SuttaCentral

Frequency-ordered Pali vocab flashcards

If you’re a user of the TinyCards flashcard app, I’ve just finished uploading four decks of Pali flashcards:

I created these from the frequency-sorted word list from Schmidt’s dictionary (linked here in the forum: A better Pali Dictionary) and the definitions & parts of speech from Sutta Central’s copy of the Concise Pali-English Dictionary.

The decks I uploaded are about 400 words, but I ran my script against the entire frequency-sorted vocab list and produced a master list of over 10,000 cards as a tab-delimited file. I’ve uploaded that file to Google drive, if anyone would like make themselves another few thousand flash cards or upload it into another program: https://drive.google.com/open?id=1MKCP06wqxOGjBSnaxzgvpXdU2qmV41_L

I can provide smaller CSV files if needed for import them into another flashcard program, but you should be able to manage it using a spreadsheet program or text editor. I also haven’t checked closely for errors, though I did find a typo or two in the electronic version of the CPED! Feedback welcome.

14 Likes

Sadhu! I imagine a Pāli frequency dictionary is hard to come by!

2 Likes

Could you say a little about the app? I’m not familiar with it.

1 Like

TinyCards is a spaced repetition flashcard app created by the makers of Duolingo, a popular language learning app. It doesn’t have all of the features and customization options that something like Anki has, but is also much simpler to use out of the box.

It’s also possible to create and share decks of flashcards with the user community- there were a few Pali decks focused on terminology, but no general vocabulary material that I could find.

2 Likes

Thanks!

I’m actually more of an Anki man myself, but as you’ve used CSV format any Anki-user who wants to use your file should be able to convert it easily.

Instructions here:

2 Likes

Thanks so much, this is fantastic!

We had a stab a little while ago at making our own something like, this, but it never made it to the real world.

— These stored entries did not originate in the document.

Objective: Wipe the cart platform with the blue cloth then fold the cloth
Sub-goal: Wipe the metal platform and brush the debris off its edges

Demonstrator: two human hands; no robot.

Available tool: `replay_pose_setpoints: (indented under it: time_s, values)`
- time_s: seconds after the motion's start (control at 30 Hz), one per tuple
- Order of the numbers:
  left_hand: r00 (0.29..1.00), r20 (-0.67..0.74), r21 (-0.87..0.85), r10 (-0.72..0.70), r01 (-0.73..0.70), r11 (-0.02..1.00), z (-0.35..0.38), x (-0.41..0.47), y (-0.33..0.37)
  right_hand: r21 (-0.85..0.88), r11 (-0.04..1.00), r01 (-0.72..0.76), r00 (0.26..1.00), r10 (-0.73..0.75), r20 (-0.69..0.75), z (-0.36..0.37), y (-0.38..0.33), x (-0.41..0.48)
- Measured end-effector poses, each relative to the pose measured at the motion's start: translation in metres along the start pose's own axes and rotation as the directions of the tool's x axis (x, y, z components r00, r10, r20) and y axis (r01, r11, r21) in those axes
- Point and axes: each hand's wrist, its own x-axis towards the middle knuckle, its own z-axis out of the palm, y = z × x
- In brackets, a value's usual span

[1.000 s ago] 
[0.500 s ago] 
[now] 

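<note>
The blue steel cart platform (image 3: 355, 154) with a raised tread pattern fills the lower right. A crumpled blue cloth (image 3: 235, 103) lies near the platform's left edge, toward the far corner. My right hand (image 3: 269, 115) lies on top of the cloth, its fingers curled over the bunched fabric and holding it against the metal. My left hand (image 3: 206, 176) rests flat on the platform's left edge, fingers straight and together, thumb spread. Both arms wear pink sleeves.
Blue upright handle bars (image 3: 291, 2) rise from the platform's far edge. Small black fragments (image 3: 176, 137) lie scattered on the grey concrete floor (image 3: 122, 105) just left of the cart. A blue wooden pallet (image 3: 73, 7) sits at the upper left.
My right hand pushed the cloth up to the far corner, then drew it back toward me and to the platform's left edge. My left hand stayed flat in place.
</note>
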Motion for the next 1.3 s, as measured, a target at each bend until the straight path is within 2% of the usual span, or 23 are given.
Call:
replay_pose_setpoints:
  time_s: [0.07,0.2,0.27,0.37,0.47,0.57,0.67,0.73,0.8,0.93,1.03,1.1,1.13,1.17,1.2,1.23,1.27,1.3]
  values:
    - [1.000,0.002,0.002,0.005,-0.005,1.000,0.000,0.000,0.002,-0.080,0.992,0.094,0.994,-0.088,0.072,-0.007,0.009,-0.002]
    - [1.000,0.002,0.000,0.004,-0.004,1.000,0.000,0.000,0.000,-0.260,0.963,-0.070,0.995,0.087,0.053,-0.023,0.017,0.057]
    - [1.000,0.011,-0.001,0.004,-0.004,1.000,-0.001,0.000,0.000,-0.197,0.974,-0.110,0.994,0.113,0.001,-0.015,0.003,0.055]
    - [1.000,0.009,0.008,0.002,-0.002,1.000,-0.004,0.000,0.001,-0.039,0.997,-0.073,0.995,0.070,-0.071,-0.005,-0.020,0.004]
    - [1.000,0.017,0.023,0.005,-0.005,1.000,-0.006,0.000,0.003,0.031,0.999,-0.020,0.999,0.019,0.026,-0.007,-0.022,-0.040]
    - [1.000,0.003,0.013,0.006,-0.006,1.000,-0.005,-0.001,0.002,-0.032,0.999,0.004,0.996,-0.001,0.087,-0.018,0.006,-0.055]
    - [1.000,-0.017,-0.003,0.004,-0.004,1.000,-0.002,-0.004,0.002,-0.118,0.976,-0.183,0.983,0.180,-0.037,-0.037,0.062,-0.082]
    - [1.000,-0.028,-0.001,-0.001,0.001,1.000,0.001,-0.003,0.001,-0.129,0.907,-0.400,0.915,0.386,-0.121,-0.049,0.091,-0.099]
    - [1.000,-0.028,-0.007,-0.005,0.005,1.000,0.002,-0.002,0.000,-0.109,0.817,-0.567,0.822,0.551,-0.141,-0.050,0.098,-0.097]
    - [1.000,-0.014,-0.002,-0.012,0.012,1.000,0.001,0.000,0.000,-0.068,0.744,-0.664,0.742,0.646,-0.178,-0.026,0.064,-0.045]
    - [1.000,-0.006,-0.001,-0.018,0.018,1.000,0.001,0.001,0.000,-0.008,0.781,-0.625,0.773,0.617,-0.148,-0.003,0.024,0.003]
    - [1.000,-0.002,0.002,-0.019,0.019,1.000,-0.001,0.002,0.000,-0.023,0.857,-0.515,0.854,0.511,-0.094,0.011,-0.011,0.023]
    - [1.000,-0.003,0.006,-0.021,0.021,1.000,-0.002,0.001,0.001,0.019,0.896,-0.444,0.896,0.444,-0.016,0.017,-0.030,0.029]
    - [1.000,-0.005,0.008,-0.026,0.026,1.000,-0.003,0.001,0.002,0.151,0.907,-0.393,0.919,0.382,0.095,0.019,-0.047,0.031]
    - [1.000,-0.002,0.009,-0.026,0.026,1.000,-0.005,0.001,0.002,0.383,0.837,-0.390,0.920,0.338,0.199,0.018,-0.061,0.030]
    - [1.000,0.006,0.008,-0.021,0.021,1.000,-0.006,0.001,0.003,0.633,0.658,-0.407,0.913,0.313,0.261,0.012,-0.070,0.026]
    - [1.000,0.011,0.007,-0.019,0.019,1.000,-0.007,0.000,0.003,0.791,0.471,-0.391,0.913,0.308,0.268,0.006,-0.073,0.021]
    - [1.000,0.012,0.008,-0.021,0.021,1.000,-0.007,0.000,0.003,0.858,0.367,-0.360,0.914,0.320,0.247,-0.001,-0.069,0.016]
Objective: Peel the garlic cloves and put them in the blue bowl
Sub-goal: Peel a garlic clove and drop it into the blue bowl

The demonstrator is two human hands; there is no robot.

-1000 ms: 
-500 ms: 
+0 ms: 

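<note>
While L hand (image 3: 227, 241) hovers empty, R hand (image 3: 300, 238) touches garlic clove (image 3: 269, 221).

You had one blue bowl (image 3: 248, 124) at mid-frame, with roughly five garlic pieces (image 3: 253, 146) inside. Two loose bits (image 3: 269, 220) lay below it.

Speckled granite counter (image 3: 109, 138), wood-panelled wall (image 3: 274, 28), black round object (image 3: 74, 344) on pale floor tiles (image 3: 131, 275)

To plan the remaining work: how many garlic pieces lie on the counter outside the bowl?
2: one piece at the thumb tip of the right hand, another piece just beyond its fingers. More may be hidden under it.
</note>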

I just went through the first lesson, and my only comment would be that for absolute beginners, simpler definitions might help. In some cases the definitions are ambiguous or overlapping, which is fine, it’s just how language is, but it’s confusing for a beginner. And there is no context to help understand what meaning is applied. Also there’s a lot of grammatical jargon! I’ve not used such apps myself, and don’t know how it all works, so please take this as a mere first-timers thoughts.

Some examples:

  • for pana I get to choose “particle of disjunction”, “copulative or disjunctive particle”, or “indeclinable”. Now of course “particle” and “indeclinable” mean more-or-less the same thing. It is an indeclinable, and is it copulative or disjunctive or both?
    • Suggest: choices for pana = “but”, “or”, “and”
  • Now I get “na”. Here one choice is: “and; yet; but; out the contrary; and now; more over. [(Adversative and interogative particle) ind.]”. Yikes!
    • Suggest: “and”, “yet”, “not”
  • Now I have hoti, for which the correct answer is “hū = a”. Not sure how a beginner is supposed to understand what this means.
    • Suggest: hoti = “it is”

And so on, anyway you get my drift. I understand it’s a job of work to go through them all, but maybe at least the first few lessons could be made clearer?

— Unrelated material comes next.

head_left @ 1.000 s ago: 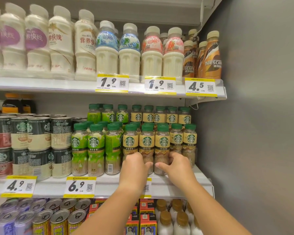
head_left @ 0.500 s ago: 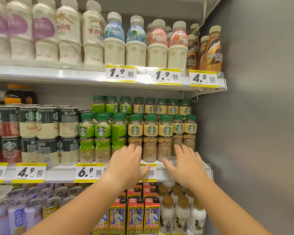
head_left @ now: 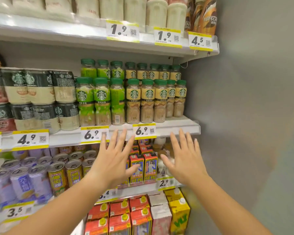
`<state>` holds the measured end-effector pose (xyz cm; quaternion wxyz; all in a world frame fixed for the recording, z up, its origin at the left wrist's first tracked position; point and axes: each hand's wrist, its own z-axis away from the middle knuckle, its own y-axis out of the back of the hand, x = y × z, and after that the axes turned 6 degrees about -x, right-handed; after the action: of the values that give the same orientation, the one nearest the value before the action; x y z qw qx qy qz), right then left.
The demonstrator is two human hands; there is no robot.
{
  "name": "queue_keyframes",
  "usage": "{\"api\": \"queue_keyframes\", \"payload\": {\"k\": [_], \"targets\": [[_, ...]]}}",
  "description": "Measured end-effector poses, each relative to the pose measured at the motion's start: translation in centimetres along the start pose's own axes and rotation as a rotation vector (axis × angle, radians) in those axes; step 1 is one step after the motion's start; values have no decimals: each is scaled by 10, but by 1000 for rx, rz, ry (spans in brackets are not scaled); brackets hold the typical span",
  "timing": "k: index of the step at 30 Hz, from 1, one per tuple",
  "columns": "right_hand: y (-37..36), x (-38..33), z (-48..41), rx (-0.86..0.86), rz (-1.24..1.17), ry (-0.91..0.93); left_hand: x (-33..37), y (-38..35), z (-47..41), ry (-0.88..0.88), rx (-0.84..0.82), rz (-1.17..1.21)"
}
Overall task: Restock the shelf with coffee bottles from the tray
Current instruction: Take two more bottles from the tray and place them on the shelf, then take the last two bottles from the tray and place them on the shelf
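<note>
Shop, stocked drink shelves [head_left: 176, 123], yellow price tags [head_left: 144, 131]

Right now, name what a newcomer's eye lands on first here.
Two open, empty hands, left and right, spread in mid-frame just below the middle shelf's edge. Behind them stand green-capped coffee bottles in neat rows on that shelf, green labels left, tan right. Yellow price tags reading 6.9 sit beneath the bottles.

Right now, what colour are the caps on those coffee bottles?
Green, clearest in the head view: coffee bottles.
</note>
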<state>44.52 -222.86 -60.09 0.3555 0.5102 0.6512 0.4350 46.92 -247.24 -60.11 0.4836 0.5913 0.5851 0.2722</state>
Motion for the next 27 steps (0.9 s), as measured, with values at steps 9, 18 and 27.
{"api": "queue_keyframes", "payload": {"k": [9,18,27], "targets": [[-76,-30,83,-136,15,-62,14,-73,78,-123,-93,86],[-203,-66,182,-387,-26,-73,39,-195,178,-215,-390,224],[-322,-69,289,-852,-165,-2,76,-310,303,-139,-1001,589]]}}
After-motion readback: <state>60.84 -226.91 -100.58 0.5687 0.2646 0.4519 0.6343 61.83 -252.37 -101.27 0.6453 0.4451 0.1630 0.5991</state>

If a few users are using these things, maybe we could collect them somewhere?

5 Likes

Yes- I’ve noticed playing with it in the app that it is quizzing you on the part of speech in addition to the definition, which might not be what everyone wants.

One option would be to merge the POS and definition fields- make the part of speech part of the definition, rather than something that it’s going to quiz you on independently. You would still see the parts of speech and derivation as part of the back of the card. The downside here is that as the definitions get longer, the text becomes too small to read on a phone.

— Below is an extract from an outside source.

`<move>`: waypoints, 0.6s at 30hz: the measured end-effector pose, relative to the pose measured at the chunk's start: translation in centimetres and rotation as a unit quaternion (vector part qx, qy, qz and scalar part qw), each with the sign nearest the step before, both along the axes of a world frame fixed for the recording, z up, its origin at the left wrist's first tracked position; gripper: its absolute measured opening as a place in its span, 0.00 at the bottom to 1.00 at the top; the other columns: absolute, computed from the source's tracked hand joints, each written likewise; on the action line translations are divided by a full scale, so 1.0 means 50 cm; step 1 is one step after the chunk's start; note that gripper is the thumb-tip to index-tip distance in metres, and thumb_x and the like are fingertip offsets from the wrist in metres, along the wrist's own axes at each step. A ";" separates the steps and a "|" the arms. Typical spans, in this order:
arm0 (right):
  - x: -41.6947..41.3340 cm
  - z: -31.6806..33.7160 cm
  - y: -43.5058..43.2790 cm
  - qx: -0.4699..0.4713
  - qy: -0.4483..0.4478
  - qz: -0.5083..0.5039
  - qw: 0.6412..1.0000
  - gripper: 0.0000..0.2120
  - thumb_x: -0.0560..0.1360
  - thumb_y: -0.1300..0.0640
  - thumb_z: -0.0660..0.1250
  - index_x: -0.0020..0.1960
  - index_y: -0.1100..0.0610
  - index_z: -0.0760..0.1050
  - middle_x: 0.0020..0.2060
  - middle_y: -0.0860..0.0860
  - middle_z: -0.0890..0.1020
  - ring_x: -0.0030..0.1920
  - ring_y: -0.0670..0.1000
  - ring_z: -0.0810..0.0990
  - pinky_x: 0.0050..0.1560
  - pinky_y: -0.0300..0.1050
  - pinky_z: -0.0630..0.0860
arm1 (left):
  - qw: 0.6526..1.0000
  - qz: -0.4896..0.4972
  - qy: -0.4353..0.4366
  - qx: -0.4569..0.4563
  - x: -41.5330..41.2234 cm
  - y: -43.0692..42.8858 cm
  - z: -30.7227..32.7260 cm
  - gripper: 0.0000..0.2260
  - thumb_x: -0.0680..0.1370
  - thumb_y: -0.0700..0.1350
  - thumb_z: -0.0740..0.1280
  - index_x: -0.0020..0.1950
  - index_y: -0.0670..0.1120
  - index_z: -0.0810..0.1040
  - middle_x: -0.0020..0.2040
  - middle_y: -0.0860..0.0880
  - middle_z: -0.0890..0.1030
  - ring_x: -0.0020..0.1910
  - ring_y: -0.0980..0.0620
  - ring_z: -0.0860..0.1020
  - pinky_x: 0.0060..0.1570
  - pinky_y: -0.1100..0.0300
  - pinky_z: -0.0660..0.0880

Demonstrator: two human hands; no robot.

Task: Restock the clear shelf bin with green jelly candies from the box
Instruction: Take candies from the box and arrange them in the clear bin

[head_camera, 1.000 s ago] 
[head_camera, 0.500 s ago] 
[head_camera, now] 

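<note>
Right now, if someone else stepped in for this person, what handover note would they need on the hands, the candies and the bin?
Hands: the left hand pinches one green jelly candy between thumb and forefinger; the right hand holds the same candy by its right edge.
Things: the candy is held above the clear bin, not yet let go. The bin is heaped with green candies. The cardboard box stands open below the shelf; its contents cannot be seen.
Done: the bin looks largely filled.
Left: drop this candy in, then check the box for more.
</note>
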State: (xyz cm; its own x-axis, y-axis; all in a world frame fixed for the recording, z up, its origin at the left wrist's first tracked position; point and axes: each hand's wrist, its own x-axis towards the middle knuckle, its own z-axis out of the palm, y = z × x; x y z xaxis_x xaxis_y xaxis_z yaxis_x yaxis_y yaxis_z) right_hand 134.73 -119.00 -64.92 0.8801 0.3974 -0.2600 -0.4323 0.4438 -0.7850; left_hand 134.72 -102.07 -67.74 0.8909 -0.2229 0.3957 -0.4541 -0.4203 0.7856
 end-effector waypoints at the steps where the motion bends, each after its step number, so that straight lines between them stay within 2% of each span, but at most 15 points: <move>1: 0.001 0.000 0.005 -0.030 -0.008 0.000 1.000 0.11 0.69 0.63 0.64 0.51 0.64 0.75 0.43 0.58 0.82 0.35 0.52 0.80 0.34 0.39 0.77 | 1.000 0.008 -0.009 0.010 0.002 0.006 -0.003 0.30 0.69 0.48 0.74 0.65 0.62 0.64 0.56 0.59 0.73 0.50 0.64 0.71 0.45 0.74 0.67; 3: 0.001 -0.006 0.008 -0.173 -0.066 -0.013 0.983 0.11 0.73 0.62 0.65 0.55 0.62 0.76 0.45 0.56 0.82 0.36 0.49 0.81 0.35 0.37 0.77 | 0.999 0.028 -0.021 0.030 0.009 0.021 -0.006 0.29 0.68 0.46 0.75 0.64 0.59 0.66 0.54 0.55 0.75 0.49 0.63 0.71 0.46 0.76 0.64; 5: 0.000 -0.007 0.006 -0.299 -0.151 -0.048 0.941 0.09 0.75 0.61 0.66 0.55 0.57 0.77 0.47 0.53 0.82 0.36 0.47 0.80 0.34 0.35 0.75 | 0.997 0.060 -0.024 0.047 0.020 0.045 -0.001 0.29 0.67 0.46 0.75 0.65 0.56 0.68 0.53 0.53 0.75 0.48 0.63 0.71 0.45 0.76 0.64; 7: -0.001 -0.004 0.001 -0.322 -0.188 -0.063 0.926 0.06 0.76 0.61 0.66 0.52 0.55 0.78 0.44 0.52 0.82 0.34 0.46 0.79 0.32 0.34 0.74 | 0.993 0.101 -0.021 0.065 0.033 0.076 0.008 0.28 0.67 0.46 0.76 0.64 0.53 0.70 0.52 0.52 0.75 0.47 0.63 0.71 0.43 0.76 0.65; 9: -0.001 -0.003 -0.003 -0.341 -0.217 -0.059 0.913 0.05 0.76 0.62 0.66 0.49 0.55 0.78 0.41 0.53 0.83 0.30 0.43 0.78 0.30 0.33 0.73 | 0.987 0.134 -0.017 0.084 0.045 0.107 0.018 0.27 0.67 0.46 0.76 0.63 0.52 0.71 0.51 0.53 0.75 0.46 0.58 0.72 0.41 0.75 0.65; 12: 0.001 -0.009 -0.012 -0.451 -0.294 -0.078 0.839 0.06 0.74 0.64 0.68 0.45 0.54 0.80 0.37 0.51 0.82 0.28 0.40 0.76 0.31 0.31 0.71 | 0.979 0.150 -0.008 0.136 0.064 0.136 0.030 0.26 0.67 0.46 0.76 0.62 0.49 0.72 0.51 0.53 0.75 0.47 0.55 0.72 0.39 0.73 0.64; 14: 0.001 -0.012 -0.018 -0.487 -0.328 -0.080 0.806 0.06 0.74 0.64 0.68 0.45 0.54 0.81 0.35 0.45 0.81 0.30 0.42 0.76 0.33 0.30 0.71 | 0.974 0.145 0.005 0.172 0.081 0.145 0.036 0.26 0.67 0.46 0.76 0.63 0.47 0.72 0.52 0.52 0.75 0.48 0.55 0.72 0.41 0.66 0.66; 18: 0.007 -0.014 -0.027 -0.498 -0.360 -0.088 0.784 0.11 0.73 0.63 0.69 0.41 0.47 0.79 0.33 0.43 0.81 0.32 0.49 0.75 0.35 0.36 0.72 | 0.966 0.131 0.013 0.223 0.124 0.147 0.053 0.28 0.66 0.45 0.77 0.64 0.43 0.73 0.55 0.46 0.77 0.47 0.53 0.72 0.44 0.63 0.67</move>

The definitions and POS info all comes from the CPED, but if there is another source for definitions that would be clearer, I can regenerate the entire set from another JSON dictionary without much trouble. I picked the CPED because it seemed likely to have short definitions, and because I have access to a physical copy that is useful for checking typos. I wasn’t familiar with what is marked as the NCPED, but from what I gather from this thread, using that as a source with the CPED as a fall-back might be an improvement.

The disadvantage of using the frequency list for selecting words is that the first few sets are strongly biased towards indeclinables, adverbs, and particles, many of which have very similar or overlapping meanings- it isn’t the best introduction for a beginner to try and distinguish a bunch of words meaning ‘indeed’, ‘but’, and ‘although’, but I was curious how much of a set I could generate with a little scripting. This was intentionally very quick ‘n’ dirty in methodology. I’ve seen some vocab lists from textbooks floating around in the past that might make a better graduated introduction rather than the drink-from-the-firehose method. A glossary might be a more useful source for vocab and flashcard definitions for newbies rather than a formal dictionary, if there is one available that has enough words.

If a few users are using these things, maybe we could collect them somewhere?

I have a GitHub account and I’m happy to contribute things back to the sc-data repo or put my scripts and card sets up there if there are other materials to gather together.

1 Like

Your best source is here:

Here is the direct link for the file:

https://github.com/suttacentral/suttacentral/files/4090192/ncped.zip

Essentially, NCPED is the CPED updated following Cone’s Dictionary of Pali. The file I link to above is the current state of NCPED, which corrects all entries that are included in Cone. The remainder will be updated when she releases the final volumes.

Generally speaking, yes, NCPED has short entries and is a good basic source.

Also a good point. Maybe a hand-curated list for the first ten or so lessons, and let the computer figure it out from there?

1 Like